• Exercise objective: After counting the lines below that hold the word "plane", reply with the count and nothing else.

• Data extracted from a collection:
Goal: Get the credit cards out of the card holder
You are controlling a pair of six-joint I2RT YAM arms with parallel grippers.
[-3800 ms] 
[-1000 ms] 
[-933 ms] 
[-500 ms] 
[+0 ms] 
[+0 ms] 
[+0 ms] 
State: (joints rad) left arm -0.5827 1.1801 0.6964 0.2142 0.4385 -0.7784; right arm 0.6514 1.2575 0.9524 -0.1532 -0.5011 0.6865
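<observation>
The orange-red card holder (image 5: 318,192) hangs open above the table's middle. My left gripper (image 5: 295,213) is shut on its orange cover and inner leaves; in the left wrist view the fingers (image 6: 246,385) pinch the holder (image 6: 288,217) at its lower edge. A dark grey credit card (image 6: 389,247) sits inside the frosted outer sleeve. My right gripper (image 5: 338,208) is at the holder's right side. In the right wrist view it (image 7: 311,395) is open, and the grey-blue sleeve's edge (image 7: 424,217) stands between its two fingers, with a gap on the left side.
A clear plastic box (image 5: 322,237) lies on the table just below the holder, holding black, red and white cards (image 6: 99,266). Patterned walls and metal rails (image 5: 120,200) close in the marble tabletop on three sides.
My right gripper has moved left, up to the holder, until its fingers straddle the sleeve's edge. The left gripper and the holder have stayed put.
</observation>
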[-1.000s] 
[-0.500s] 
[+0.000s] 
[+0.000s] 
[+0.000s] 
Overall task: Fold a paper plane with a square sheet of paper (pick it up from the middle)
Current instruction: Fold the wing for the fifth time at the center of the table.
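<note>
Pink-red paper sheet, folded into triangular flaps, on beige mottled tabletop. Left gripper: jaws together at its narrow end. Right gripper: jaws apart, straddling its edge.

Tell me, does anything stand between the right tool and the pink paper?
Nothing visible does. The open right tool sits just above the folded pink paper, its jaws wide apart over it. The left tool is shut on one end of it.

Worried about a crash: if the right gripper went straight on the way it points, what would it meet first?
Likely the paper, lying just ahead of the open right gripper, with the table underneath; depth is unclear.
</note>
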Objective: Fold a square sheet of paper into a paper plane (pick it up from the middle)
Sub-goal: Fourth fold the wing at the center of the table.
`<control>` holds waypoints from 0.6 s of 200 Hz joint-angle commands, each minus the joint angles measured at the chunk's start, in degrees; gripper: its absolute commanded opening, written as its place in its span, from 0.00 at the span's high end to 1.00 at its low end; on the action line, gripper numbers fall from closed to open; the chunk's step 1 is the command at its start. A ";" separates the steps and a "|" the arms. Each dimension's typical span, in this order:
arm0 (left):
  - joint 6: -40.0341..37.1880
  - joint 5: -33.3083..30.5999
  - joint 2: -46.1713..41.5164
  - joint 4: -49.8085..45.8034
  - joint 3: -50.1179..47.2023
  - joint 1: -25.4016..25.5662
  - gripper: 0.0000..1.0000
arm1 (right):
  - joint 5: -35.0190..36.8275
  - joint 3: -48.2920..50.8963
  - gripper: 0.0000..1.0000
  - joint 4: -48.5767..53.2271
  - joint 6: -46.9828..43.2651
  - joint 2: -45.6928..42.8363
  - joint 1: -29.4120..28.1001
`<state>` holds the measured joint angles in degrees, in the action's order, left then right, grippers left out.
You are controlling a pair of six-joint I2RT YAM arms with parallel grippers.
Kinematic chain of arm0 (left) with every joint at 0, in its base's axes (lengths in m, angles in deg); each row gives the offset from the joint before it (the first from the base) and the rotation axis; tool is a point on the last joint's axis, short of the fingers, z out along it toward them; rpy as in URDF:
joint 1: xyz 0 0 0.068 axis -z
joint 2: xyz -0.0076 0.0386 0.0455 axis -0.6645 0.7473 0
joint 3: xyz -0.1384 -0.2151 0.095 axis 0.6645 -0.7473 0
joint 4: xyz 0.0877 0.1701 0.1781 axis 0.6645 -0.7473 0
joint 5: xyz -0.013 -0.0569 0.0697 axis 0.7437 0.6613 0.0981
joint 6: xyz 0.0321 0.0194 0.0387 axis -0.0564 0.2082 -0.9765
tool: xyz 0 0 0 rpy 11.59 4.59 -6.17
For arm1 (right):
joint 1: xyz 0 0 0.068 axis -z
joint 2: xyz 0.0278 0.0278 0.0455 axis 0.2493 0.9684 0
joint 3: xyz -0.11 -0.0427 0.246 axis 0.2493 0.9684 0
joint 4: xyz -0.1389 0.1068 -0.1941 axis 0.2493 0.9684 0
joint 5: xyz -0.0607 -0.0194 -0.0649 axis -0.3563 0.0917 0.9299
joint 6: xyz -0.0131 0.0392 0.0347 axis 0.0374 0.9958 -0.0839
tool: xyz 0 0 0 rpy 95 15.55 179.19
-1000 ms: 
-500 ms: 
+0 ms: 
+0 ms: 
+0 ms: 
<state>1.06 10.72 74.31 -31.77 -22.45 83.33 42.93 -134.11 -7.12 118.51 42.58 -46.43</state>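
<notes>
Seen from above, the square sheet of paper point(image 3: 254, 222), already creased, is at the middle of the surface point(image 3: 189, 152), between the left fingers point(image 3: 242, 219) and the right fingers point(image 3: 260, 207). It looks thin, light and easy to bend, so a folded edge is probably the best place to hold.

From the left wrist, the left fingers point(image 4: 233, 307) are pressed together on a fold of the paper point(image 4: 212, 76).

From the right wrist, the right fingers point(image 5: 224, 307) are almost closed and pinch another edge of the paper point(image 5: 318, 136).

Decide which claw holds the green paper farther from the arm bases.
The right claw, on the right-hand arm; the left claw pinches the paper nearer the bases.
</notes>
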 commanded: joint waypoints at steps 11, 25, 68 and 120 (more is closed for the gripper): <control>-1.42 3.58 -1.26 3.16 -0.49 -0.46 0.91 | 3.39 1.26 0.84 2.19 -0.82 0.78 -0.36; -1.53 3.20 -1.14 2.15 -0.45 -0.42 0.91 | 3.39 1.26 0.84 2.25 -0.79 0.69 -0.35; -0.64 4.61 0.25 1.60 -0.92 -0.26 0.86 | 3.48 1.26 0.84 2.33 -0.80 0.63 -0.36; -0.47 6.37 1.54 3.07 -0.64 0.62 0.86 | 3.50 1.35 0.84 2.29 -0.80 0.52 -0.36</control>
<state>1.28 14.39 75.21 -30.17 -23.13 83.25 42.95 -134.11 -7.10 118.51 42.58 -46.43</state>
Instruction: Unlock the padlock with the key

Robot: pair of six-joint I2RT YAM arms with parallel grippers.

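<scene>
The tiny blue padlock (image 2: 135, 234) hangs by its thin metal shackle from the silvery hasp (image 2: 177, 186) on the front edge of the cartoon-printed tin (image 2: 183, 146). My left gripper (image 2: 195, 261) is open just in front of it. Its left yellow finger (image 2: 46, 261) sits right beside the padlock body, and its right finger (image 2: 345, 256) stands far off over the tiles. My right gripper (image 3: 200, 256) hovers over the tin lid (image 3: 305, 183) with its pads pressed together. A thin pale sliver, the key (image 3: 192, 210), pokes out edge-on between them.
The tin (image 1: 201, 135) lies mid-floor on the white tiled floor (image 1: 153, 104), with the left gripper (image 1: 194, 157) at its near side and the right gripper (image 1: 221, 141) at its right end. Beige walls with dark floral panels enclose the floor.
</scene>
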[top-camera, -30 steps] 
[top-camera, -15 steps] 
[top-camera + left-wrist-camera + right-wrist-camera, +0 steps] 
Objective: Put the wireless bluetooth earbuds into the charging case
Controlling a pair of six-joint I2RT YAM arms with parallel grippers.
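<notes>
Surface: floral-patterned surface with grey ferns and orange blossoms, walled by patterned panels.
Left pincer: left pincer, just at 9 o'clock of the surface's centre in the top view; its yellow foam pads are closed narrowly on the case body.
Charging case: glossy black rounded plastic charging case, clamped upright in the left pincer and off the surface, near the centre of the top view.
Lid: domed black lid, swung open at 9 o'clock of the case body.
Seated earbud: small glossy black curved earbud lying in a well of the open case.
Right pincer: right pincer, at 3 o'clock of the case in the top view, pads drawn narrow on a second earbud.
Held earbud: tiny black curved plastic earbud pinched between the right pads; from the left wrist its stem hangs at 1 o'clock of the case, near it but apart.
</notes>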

• Answer area: 2